This blog documents the restoration, and conversion, of a 1965 Humber (Singer) Vogue to a fully electric vehicle. The Vogue will be powered by an 11kW(modified), 3 phase industrial AC motor, controlled by an industry standard Variable Speed Drive (VSD) or Inverter. To be able to produce the 400 volts phase to phase the VSD will need about 600 VDC of batteries. A big thanks to the contributors on the AEVA forum: http://forums.aeva.asn.au/forums/

Tuesday, September 18, 2012

Programming the Vogue

The motor controller in the Vogue is made by a German company called Lenze. They offer a free programmer that runs on a PC called Global Drive Control or GDC Easy.

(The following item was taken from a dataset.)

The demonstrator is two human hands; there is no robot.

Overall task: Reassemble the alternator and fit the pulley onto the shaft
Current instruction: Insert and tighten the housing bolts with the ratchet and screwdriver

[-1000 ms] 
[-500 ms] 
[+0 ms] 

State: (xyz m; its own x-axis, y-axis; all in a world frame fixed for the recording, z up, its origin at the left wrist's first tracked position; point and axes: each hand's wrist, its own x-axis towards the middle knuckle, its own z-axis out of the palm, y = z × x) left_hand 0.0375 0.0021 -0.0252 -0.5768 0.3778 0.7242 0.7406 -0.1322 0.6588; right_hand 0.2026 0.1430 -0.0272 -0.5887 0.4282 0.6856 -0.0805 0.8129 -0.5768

It has some limits to functionality, mainly that it can not be used to visualise the entire configuration. There is no limit to what you can actually do - just how you view it. I would LOVE the full blown GDC (Lenze, FCR - anyone?) but it's a tad expensive for a non-factory application like this. GDC also lets you change most parameters without loading the whole configuration so you can play with values quickly and easily and note the results immediately. In many cases you must disable the controller to change a parameters but that means just switching the Forward/Neutral/Reverse switch on the dash to Neutral in my case.

I use Laurel's old Thinkpad T40 for general Vogue programming. I have the dashboard software development system, GDC and a simple serial terminal program on this laptop for recording the dashboard output (if I decide to log a trip). Unfortunately it's battery isn't so healthy (kind of ironic for an EV tool), only being good for about 40-50 minutes so I need to attend to that.

Here, the Vogue is on axle stands while I fiddle with some live parameters.